Anträge
Hebammenhilfevertrag zeitnah evaluieren und anpassen
Drucksache 20/4012 · Antrag der Fraktionen von CDU und BÜNDNIS 90/DIE GRÜNEN
Der Schleswig-Holsteinische Landtag stellt fest, dass Hebammen einen wesentlichen Bestandteil der gesundheitlichen Daseinsvorsorge bilden. Durch ihre qualifizierte Tätigkeit in der Geburtshilfe sowie in der Schwangerschafts- und Wochenbettbetreuung leisten sie einen unverzichtbaren Beitrag zur Sicherstellung einer bedarfsgerechten und flächendeckenden geburtshilflichen Versorgung in Schleswig-Holstein.

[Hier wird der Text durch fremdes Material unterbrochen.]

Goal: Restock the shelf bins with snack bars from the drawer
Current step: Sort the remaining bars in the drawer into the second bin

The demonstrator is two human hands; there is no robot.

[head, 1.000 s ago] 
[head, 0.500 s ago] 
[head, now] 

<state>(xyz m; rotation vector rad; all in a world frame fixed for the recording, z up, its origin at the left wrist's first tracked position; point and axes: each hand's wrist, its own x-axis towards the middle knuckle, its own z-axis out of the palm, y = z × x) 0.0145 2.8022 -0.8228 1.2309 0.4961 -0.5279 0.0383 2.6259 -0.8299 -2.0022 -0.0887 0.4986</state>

Der Landtag bittet deshalb die Landesregierung darum, sich auf Bundesebene und bei den Vertragspartnern (Hebammenverbände, GKV-Spitzenverband) für Nachverhandlungen der Vergütungsregelungen im Hebammenhilfevertrag einzusetzen, um die wirtschaftliche Grundlage der freiberuflichen Hebammen und eine flächendeckende geburtshilfliche Versorgung für Schleswig-Holstein nachhaltig zu sichern.
Erste Abrechnungsdaten aus dem Monat November 2025 lassen erkennen, dass die in der Präambel des Hebammenhilfevertrages definierten Ziele, eine ausreichende, zweckmäßige und wirtschaftliche Versorgung mit Leistungen der Hebammenhilfe gemäß § 24d SGB V zu gewährleisten, mit der getroffenen Vereinbarung dauerhaft nicht erreicht werden kann.